The existence of an over-subscribed or under-subscribed market on any given trade date will not affect the stock price on that trade date. However, the Board of Directors, when determining the stock price for a future trade date, may take into account the fact that there have been under-subscribed or over-subscribed markets on prior trade dates.
The Board has not assigned predetermined weights to the various factors it may consider in determining the market factor. A market factor greater than 1.0 would increase the price per share and a market factor less than 1.0 would decrease the price per share.
In its discretion, the Board of Directors may change, from time to time, the market factor used in the valuation process. The Board of Directors could change the market factor, for example, following a change in general market conditions that either increased or decreased stock market equity values for companies comparable to CH2M HILL, if the Board of Directors felt that the market change were applicable to CH2M HILL’s common stock as well.
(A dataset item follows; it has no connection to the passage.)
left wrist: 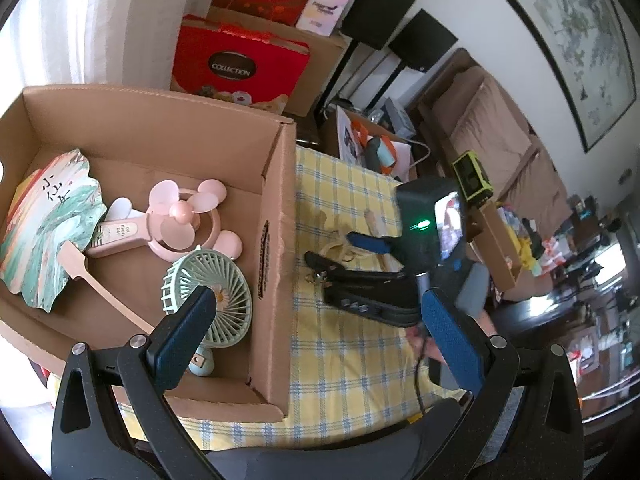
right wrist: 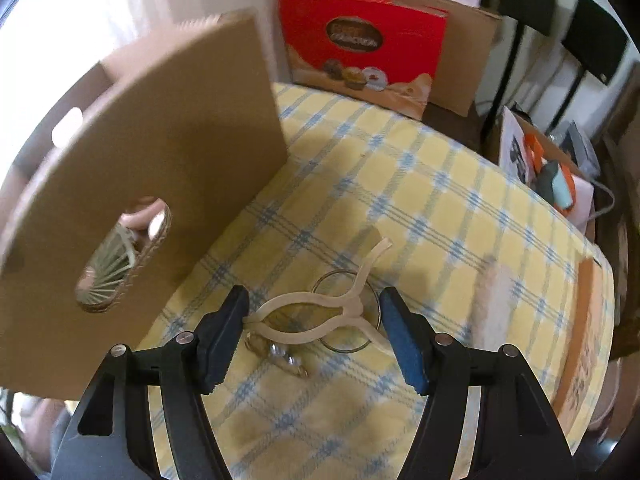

The Board of Directors will not make any other changes in the method of determining the price per share of common stock unless in the good faith exercise of its fiduciary duties and, if appropriate, after consultation with its professional advisors, the Board of Directors determines that the method for determining the price per share of common stock no longer results in a stock price that reasonably reflects the fair market value of CH2M HILL on a per share basis.
Since the inception of the program on January 1, 2000, the “M” factor has not deviated from 1.0. In deciding that the “M” factor should remain unchanged during the last 18 months, the Board has considered CH2M HILL’s performance (which has been very favorable as evidenced by 90% increase in profit after tax during this period), the performance of the engineering and construction industry as a whole and CH2M HILL’s perception of its future prospects. CH2M HILL’s Board believes that its industry, on the average, has out-performed the market over the last 18 months. We believe that one reason for the favorable performance of this industry segment is that the revenues and earnings of the engineering and construction industry have faired better in the recent economic slowdown than those of many other industries, especially industries connected with technology and the Internet. There can be no assurance that this industry or CH2M HILL will continue to have such favorable results in the future.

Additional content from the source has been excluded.